サマエル「初めまして、蜥蜴の女王ダイナ。”地球”への転生をお望みでしたね」
ダイナ「ああ。我ら二十六氏族、この”惑星”の未来に貢献したい」
  蜥蜴族は、かの悪名高き黒竜帝の隷属種だ。彼らのために、多くの星が侵略され、滅びてしまった星もあると聞く。
  地球は、創造主である歓喜の主アシュタールの故郷だ。ここで下手を打って滅ぼされては堪らない。
  考えあぐねていると、リリスが、そっと手を重ねてきた。
リリス「許可して。大丈夫だから」
  君が言うなら、大丈夫なんだろう。
サマエル「良かろう。
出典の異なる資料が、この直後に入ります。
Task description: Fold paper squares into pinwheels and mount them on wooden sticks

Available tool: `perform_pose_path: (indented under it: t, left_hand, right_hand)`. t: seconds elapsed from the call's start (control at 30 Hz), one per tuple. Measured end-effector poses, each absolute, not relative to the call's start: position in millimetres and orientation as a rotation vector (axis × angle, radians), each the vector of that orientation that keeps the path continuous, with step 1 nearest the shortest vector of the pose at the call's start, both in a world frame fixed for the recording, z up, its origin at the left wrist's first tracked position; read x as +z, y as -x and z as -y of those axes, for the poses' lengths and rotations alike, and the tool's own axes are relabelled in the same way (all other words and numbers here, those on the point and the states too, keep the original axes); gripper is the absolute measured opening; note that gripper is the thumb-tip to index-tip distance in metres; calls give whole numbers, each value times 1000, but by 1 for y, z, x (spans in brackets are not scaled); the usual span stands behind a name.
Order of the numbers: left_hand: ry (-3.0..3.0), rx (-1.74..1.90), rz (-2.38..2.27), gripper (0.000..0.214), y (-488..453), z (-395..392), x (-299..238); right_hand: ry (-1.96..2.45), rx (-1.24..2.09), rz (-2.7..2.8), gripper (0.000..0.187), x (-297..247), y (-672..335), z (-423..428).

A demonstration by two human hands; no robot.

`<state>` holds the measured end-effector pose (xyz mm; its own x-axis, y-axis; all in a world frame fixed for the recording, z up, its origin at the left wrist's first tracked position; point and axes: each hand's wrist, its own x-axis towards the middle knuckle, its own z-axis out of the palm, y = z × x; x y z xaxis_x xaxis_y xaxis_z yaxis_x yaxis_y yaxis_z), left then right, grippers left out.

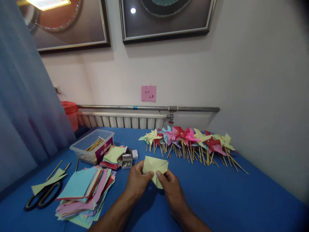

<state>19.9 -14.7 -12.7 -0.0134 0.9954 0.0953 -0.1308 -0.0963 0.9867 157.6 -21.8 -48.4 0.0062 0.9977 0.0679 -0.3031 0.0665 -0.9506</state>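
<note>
Both my hands hold a pale yellow-green paper square (154, 167) just above the blue table (217, 196), its corners folded inward. My left hand (137, 180) pinches the paper's left side, thumb on top. My right hand (172, 187) pinches the right side, thumb pressed near the middle. A row of finished paper pinwheels (190, 138) on wooden sticks lies beyond the hands, near the wall.
A stack of coloured paper squares (84, 193) lies to the left, with black scissors (43, 197) and a paper scrap further left. A clear plastic tub of sticks (93, 145), a smaller paper pile (113, 155) and a small box of pins (126, 161) sit behind. A radiator runs along the wall.
</note>
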Motion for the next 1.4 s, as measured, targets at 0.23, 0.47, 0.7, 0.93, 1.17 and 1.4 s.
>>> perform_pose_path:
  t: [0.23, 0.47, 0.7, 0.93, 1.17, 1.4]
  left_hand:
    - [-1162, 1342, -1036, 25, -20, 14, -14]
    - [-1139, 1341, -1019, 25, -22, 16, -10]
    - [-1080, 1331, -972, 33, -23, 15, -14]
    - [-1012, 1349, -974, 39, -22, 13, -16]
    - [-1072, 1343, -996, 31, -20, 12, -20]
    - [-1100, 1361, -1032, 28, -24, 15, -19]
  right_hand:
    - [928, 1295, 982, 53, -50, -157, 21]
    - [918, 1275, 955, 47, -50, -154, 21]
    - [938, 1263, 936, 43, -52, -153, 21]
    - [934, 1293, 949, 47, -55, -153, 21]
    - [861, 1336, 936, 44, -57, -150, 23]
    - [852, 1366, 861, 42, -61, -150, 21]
許可する」

〇病室
  梨と樫、二人のエージェントが、眠りに就いたエイドFの様子を調べている。
  その様子を、二羽の鴉が窓の外から見つめていた。
ムニン(ジェシカ・ハウエル)「寝てるねえ、兄さま」
フギン(ジャック・ハウエル)「うん、寝てるねえ」
ムニン(ジェシカ・ハウエル)「蜘蛛のお姉さんとお話ししたくないのかなあ」
フギン(ジャック・ハウエル)「多分ねえ」
  鴉は飛び去った。

〇宇宙戦艦の甲板
エルシャド・マライ「蜘蛛の道化師が計画を進めている。我々は何としても、それを阻止せねばならない」
シュトリア・ハロン「火星の人間種族の潜在意識内に、彼奴は巣を作っているようです」
エルシャド・マライ「身体はプレアデスに在ろうと、ソルに思念体を送ってきているようだ」
シュトリア・ハロン「如何致しましょうや」
黒夜てゐ「もうじきここに、夫婦星が来まする。失われた記憶が、蜘蛛の道化師を滅するでしょう」

〇密林の中
  蜥蜴たちに捕えられ、女王ダイナの前に引き出された。